- EXERCISE -
Apart from pictures, transcribe exactly each line from the one containing "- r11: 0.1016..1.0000" through the final line of the listing below.

- DATA EXTRACT -
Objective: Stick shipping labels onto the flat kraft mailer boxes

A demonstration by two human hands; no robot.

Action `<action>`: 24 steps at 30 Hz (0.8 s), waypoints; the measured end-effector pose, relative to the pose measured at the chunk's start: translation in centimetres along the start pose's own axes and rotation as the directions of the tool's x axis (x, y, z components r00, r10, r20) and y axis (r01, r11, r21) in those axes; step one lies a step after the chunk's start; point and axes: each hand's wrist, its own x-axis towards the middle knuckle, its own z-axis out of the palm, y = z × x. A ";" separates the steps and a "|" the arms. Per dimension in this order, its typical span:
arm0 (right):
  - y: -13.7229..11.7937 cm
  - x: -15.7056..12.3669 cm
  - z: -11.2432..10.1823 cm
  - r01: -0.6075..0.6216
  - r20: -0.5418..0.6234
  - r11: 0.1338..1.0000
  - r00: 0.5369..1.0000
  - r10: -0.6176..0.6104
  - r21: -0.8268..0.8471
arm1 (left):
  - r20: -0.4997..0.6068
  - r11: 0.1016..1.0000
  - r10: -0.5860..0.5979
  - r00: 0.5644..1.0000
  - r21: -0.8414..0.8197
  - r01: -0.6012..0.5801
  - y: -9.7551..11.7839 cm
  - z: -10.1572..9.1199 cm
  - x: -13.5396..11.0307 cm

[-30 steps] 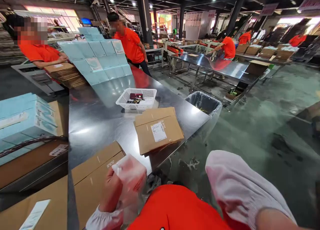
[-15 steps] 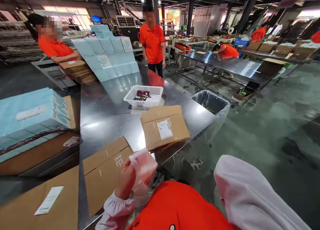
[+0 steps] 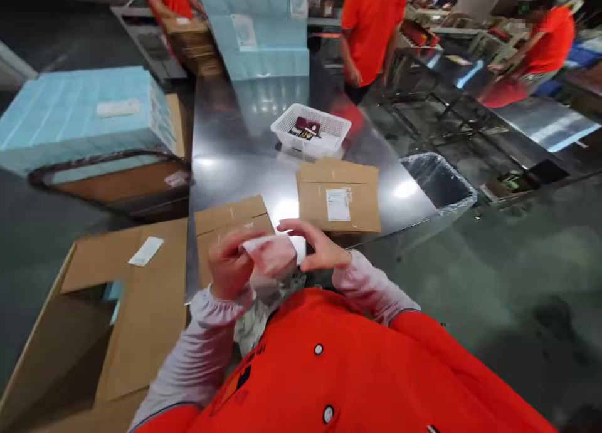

- ANSWER -
  - r11: 0.1016..1.0000
  - r10: -0.5860..0.5979
  - r00: 0.5644..1.0000
  - r21: -0.8414..0.8197
  - r01: -0.6012..0.5801
  - y: -9.7551..11.7839 cm
  - z: -10.1572..9.1199 cm
  - x: -13.5396..11.0307 cm

[-30 steps] 
[-15 steps] 
[+0 steps] 

The response to this exercise is now finished.